Planum Boreum is home to a permanent ice cap consisting mainly of water ice (with a 1 m thick veneer of carbon dioxide ice during the winter). It has a volume of 1.2 million cubic kilometres and covers an area equivalent to about 1.5 times the size of Texas. It has a radius of 600 km. The maximum depth of the cap is 3 km.

The spiral troughs in the ice cap are formed by katabatic winds that entrain surface ice eroded from the equator-facing sides of the troughs, likely aided by solar ablation (sublimation), which is then redeposited on the colder pole-facing slopes. The troughs are roughly perpendicular to the wind direction, which is shifted by the Coriolis effect, leading to the spiral pattern. The troughs gradually migrate towards the pole over time; the central troughs have moved about 65 km in the last 2 million years. Chasma Boreale is a canyon-like feature older than the troughs, and in contrast is aligned parallel to the wind direction.

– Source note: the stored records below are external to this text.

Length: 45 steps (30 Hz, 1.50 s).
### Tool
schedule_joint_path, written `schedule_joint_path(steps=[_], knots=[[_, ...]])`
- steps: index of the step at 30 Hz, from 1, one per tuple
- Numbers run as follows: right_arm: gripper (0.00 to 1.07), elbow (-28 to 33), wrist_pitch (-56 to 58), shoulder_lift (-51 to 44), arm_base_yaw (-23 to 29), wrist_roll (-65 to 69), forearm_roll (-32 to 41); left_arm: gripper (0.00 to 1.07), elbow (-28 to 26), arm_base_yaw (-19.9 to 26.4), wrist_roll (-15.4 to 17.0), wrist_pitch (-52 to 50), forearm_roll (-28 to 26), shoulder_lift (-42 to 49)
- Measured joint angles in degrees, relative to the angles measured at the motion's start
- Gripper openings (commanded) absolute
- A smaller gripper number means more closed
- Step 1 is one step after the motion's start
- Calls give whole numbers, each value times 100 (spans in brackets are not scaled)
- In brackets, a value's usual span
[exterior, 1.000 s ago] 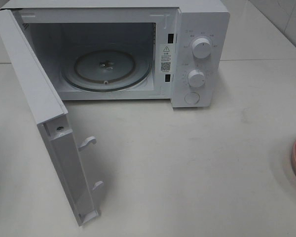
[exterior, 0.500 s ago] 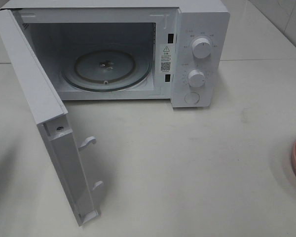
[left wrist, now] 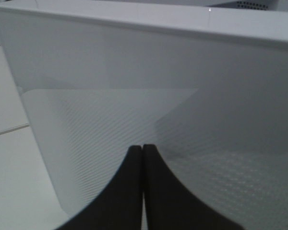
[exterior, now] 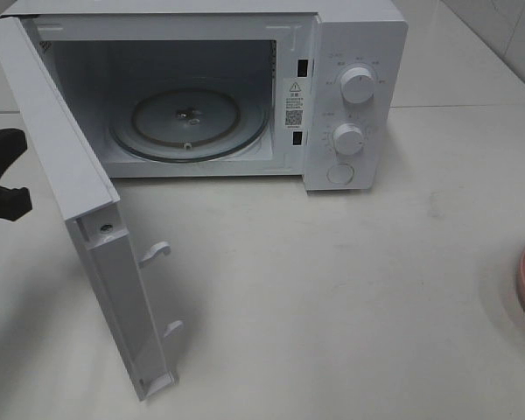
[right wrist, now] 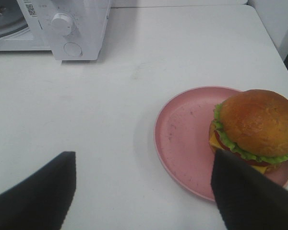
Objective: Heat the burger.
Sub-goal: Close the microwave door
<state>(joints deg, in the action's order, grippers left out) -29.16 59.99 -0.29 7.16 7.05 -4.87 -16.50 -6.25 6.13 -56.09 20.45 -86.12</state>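
The burger [right wrist: 254, 128] sits on the far side of the pink plate [right wrist: 182, 139], off centre, just ahead of our right gripper [right wrist: 143, 191] and toward one finger rather than between the two. That gripper's jaws are spread wide and hold nothing; we read it as lined up for a pick, but it needs to shift sideways before closing. Plate is on the table [right wrist: 134, 72], well apart from the microwave [exterior: 350, 52]. Microwave door [exterior: 79, 210] is swung fully open, and the glass turntable [exterior: 188, 122] is bare, so the cavity is ready to load. Left gripper [left wrist: 142, 158] is closed, fingertips together, gripping nothing, parked just beside the door's outer face; we can't tell if it touches. Likely there to keep the door from swinging back during loading
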Motion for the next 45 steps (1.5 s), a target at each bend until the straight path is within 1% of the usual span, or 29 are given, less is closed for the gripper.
schedule_joint_path(steps=[1, 2, 3, 4, 5, 6, 7, 8, 9, 11, 12, 14, 15, 16, 17, 18, 19, 20, 21, 23, 25, 28, 30, 33, 35, 38, 40, 43, 45], knots=[[75, 0, 0, 0, 0, 0, 0, 0, 0, 0, 0, 0, 0, 0], [75, 0, 0, 0, 0, 0, 0, 0, -17, -252, -74, -11, -321, -115], [75, 0, 0, 0, 0, 0, 0, 0, -23, -361, -97, -11, -516, -160], [75, 0, 0, 0, 0, 0, 0, 0, -23, -361, -97, -11, -516, -160], [75, 0, 0, 0, 0, 0, 0, 0, -23, -573, -143, -11, -831, -258], [75, 0, 0, 0, 0, 0, 0, 0, -29, -693, -189, -11, -991, -298], [75, 0, 0, 0, 0, 0, 0, 0, -29, -693, -189, -11, -991, -298], [75, 0, 0, 0, 0, 0, 0, 0, -52, -900, -304, -11, -1261, -378], [75, 0, 0, 0, 0, 0, 0, 0, -52, -900, -304, -11, -1261, -378], [75, 0, 0, 0, 0, 0, 0, 0, -115, -1215, -487, -11, -1610, -504], [75, 0, 0, 0, 0, 0, 0, 0, -115, -1215, -487, -11, -1610, -504], [75, 0, 0, 0, 0, 0, 0, 0, -223, -1507, -613, -17, -1994, -642], [75, 0, 0, 0, 0, 0, 0, 0, -223, -1507, -613, -17, -1994, -642], [75, 0, 0, 0, 0, 0, 0, 0, -315, -1702, -716, -34, -2275, -728], [75, 0, 0, 0, 0, 0, 0, 0, -367, -1805, -791, -40, -2435, -779], [75, 0, 0, 0, 0, 0, 0, 0, -367, -1805, -791, -40, -2435, -779], [75, 0, 0, 0, 0, 0, 0, 0, -476, -1977, -922, -46, -2687, -877], [75, 0, 0, 0, 0, 0, 0, 0, -476, -1977, -922, -46, -2687, -877], [75, 0, 0, 0, 0, 0, 0, 0, -607, -2149, -1037, -52, -2928, -974], [75, 0, 0, 0, 0, 0, 0, 0, -676, -2223, -1077, -57, -3025, -1031], [75, 0, 0, 0, 0, 0, 0, 0, -968, -2447, -1140, -29, -3398, -1261], [75, 0, 0, 0, 0, 0, 0, 0, -1060, -2504, -1157, 0, -3495, -1318], [75, 0, 0, 0, 0, 0, 0, 0, -1455, -2681, -1301, 52, -3747, -1524], [75, 0, 0, 0, 0, 0, 0, 0, -1570, -2722, -1324, 63, -3776, -1576], [75, 0, 0, 0, 0, 0, 0, 0, -2000, -2825, -1369, 292, -3948, -1765], [75, 0, 0, 0, 0, 0, 0, 0, -2126, -2830, -1381, 407, -3999, -1833], [75, 0, 0, 0, 0, 0, 0, 0, -2573, -2836, -1421, 699, -4160, -2045], [75, 0, 0, 0, 0, 0, 0, 0, -2681, -2836, -1444, 745, -4177, -2097], [75, 0, 0, 0, 0, 0, 0, 0, -2974, -2836, -1495, 825, -4206, -2235]])
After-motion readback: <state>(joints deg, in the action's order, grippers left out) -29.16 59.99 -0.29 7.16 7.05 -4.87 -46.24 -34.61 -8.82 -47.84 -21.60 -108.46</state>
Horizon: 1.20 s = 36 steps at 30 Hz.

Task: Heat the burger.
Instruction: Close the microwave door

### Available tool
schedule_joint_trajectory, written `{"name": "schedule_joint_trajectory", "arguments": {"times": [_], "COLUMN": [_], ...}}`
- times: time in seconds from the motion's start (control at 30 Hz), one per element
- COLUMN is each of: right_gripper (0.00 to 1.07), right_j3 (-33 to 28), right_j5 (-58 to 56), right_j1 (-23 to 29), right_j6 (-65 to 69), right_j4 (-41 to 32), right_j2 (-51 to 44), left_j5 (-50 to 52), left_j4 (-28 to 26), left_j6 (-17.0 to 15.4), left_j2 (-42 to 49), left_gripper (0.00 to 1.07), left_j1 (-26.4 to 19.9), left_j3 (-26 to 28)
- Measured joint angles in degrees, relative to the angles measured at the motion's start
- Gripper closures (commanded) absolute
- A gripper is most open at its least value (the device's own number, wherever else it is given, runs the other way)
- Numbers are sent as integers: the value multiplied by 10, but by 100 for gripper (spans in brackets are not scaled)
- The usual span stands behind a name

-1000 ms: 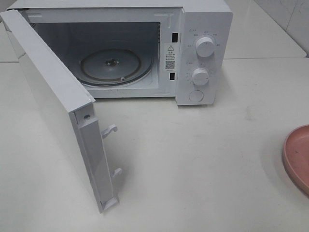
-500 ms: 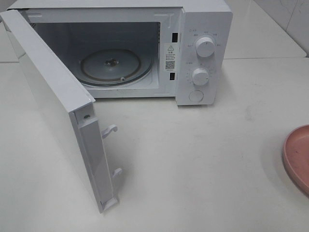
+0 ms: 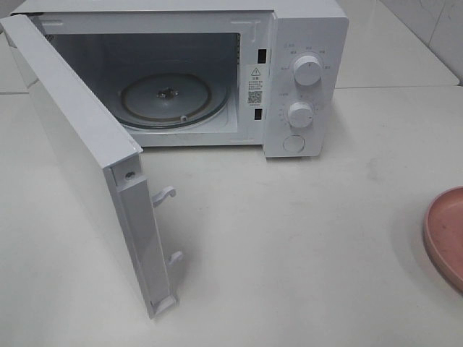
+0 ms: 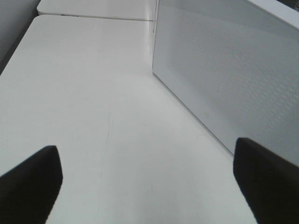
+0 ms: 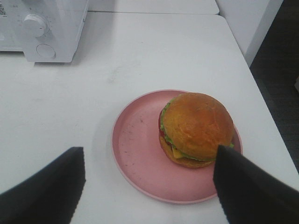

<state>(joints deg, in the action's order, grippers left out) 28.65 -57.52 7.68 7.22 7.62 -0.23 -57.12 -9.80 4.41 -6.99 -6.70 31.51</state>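
On the white worktop [image 3: 304, 238], standing with its white door [image 3: 79, 144] swung wide and the round glass turntable [image 3: 168, 98] lying bare, apparently waiting for food: the boxy white microwave [image 3: 304, 79]. Sitting off-centre on the round pink plate [image 5: 135, 144], well apart from the oven: the golden-bun burger [image 5: 196, 128], with the right fingers [image 5: 243, 186] hanging spread above it, gripping nothing, and the left fingers [image 4: 28, 182] likewise hanging spread beside the door. Showing only as a cropped pink rim in the high view, burger and both arms being cut off there.

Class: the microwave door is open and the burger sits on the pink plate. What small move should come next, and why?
Probably lower the right gripper onto the burger: its jaws are open above it, and the microwave turntable is bare.
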Motion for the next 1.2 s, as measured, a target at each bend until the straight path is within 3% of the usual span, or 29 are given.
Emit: {"name": "schedule_joint_trajectory", "arguments": {"times": [0.03, 0.1, 0.13, 0.17, 0.2, 0.23, 0.27, 0.3, 0.37, 0.57, 0.8, 1.1, 1.2], "right_gripper": [31, 31, 31, 31, 31, 31, 31, 31, 31, 31, 31, 31, 31], "right_j3": [0, 0, 0, 0, 0, 0, 0, 0, 0, 0, 0, 0, 0], "right_j5": [0, 0, 0, 0, 0, 0, 0, 0, 0, 0, 0, 0, 0], "right_j1": [0, 0, 0, 0, 0, 0, 0, 0, 0, 0, 0, 0, 0], "right_j6": [0, -2, -2, -2, -2, -3, -3, -3, -3, -3, -3, -3, -3], "right_j4": [0, 0, 0, 0, 0, 0, 0, 0, 0, 0, 0, 0, 0], "right_j2": [0, 0, 0, 0, 0, 0, 0, 0, 0, 0, 0, 0, 0], "left_j5": [0, 30, 30, 46, 46, 53, 68, 68, 99, 209, 422, 644, 721], "left_j4": [0, -2, -2, -2, -2, -2, -2, -2, -2, -3, -13, -11, 14], "left_j6": [0, 0, 0, 0, 0, 0, 0, 0, 0, 16, 58, 62, 50], "left_j2": [0, -37, -37, -62, -62, -76, -104, -104, -147, -199, -277, -386, -432], "left_gripper": [24, 49, 49, 62, 62, 70, 86, 86, 107, 107, 107, 107, 107], "left_j1": [0, 0, 0, 0, 0, 0, 0, 0, 0, 0, 0, 0, 2], "left_j3": [0, 1, 1, 1, 1, 1, 1, 1, 1, -17, -88, -141, -156]}}
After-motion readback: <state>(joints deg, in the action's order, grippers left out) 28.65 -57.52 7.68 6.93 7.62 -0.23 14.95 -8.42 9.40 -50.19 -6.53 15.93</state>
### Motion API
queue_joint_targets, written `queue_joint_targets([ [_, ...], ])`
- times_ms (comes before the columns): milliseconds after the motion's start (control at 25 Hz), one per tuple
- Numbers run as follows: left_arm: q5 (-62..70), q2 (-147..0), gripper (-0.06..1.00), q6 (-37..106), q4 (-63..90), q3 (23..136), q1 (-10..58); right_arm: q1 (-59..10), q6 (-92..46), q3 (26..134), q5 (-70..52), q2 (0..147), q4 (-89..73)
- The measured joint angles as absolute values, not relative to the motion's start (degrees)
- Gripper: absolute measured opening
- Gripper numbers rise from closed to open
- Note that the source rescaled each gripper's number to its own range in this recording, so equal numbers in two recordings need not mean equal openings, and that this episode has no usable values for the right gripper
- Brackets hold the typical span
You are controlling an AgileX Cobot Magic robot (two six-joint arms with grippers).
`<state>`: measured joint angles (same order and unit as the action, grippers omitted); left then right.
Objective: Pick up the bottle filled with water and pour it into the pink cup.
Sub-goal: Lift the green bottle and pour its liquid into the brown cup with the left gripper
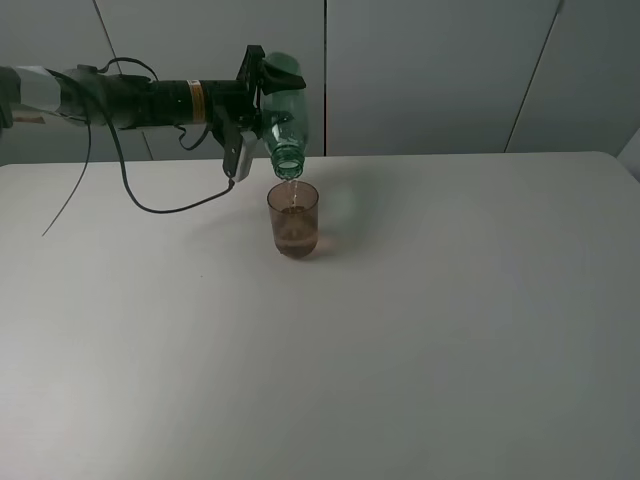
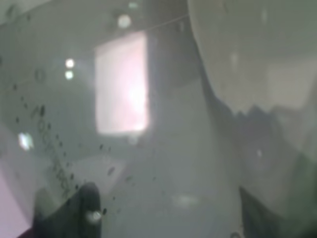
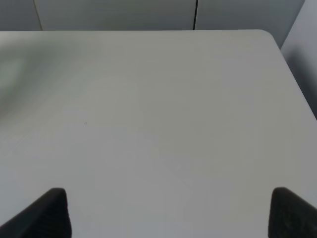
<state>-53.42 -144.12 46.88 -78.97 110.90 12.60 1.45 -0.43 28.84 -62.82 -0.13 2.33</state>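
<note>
Bottle (image 1: 285,115) hangs tipped neck-down right above the pink cup (image 1: 293,222), and a thin stream of water (image 1: 293,190) drops into it. The left gripper (image 1: 250,105) is clamped around the bottle's body, up above the cup. The cup stands partly filled on the worktop (image 1: 450,330). The right gripper (image 3: 168,213) is spread wide over the worktop.

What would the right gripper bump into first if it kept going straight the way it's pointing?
Most likely the white table. The right gripper points forward and down at the tabletop, and nothing shows between its open tips and that surface. How far away the table is, the picture cannot tell.
</note>
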Motion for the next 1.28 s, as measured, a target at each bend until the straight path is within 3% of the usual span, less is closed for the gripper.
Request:
queue_joint_targets([
  [1280,-54.5,-143.4,0.01,51.7,-78.8,111.0,13.9,1.5,-0.4,28.8,-62.8,-0.1,2.3],
])
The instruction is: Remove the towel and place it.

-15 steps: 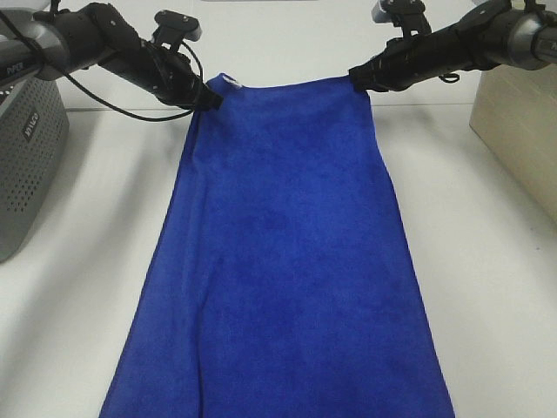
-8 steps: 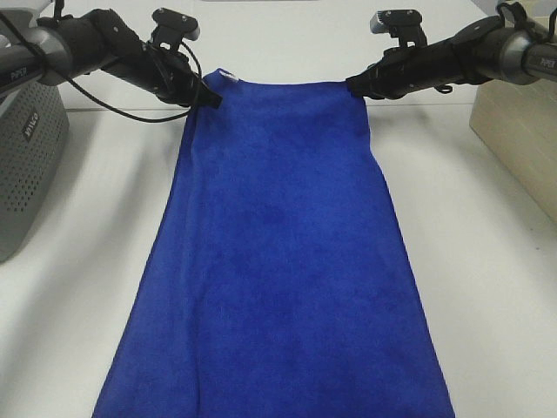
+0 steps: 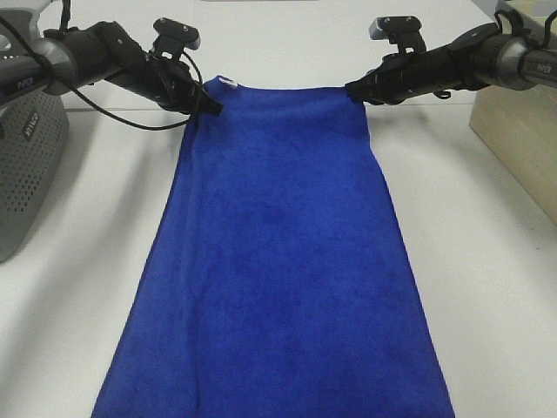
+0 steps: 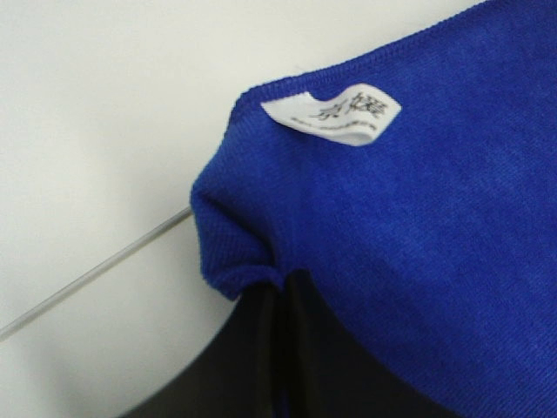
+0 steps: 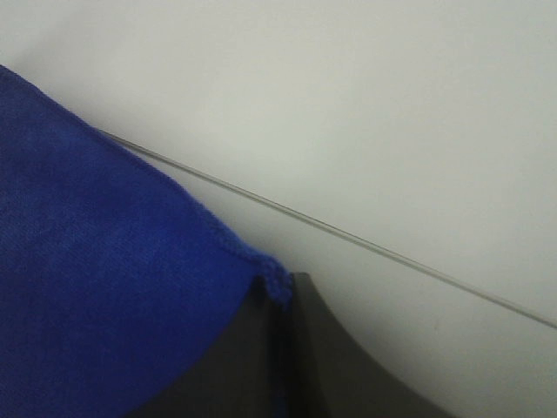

The surface composition of the northern ice cap in middle spring (after a winter's accumulation of seasonal dry ice) has been studied from orbit. The outer edges of the ice cap are contaminated with dust (0.15% by weight) and are mostly water ice. As one moves toward the pole, the surface water ice content decreases and is replaced by dry ice. The purity of the ice also increases. At the pole, the surface seasonal ice consists of essentially pure dry ice with little dust content and 30 parts per million of water ice.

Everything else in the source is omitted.